ASSIGNMENT
An exact copy of the listing is what the response must contain.

━━━━━━━━━━━━━━━━━━━━━━━━━━━━━━

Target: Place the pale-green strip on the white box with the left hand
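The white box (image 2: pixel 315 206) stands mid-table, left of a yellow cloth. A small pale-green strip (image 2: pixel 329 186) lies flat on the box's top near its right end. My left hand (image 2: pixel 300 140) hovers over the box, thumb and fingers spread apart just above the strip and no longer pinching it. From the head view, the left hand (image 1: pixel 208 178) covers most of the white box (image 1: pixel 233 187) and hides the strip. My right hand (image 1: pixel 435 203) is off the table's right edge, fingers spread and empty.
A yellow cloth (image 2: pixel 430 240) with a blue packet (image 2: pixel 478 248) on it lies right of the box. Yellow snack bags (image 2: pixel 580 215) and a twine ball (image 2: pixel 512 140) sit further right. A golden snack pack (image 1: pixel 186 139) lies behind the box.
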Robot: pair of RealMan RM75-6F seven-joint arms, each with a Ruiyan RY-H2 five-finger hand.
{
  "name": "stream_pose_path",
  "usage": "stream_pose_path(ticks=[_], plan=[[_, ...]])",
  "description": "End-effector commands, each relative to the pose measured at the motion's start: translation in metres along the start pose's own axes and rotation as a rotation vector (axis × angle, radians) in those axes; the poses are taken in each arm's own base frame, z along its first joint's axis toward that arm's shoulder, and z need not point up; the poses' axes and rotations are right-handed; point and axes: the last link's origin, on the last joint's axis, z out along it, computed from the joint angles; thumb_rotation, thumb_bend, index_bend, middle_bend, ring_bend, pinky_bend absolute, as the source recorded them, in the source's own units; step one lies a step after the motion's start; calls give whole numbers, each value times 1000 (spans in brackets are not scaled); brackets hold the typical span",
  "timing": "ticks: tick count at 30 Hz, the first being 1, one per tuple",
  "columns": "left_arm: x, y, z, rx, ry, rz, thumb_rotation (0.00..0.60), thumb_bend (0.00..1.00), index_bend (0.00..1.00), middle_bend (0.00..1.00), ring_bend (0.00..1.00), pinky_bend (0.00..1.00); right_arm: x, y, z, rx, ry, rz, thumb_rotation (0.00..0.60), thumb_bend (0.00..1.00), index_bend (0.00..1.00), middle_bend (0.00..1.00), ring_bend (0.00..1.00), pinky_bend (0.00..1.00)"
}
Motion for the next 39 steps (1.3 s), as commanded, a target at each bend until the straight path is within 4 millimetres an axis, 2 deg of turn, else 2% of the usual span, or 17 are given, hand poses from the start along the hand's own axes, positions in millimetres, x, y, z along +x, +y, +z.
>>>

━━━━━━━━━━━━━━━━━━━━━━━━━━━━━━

YOUR SOLUTION
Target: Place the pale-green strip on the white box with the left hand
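The white box (image 2: pixel 315 206) stands mid-table, left of a yellow cloth. A small pale-green strip (image 2: pixel 329 186) lies flat on the box's top near its right end. My left hand (image 2: pixel 300 140) hovers over the box, thumb and fingers spread apart just above the strip and no longer pinching it. From the head view, the left hand (image 1: pixel 208 178) covers most of the white box (image 1: pixel 233 187) and hides the strip. My right hand (image 1: pixel 435 203) is off the table's right edge, fingers spread and empty.
A yellow cloth (image 2: pixel 430 240) with a blue packet (image 2: pixel 478 248) on it lies right of the box. Yellow snack bags (image 2: pixel 580 215) and a twine ball (image 2: pixel 512 140) sit further right. A golden snack pack (image 1: pixel 186 139) lies behind the box.
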Robot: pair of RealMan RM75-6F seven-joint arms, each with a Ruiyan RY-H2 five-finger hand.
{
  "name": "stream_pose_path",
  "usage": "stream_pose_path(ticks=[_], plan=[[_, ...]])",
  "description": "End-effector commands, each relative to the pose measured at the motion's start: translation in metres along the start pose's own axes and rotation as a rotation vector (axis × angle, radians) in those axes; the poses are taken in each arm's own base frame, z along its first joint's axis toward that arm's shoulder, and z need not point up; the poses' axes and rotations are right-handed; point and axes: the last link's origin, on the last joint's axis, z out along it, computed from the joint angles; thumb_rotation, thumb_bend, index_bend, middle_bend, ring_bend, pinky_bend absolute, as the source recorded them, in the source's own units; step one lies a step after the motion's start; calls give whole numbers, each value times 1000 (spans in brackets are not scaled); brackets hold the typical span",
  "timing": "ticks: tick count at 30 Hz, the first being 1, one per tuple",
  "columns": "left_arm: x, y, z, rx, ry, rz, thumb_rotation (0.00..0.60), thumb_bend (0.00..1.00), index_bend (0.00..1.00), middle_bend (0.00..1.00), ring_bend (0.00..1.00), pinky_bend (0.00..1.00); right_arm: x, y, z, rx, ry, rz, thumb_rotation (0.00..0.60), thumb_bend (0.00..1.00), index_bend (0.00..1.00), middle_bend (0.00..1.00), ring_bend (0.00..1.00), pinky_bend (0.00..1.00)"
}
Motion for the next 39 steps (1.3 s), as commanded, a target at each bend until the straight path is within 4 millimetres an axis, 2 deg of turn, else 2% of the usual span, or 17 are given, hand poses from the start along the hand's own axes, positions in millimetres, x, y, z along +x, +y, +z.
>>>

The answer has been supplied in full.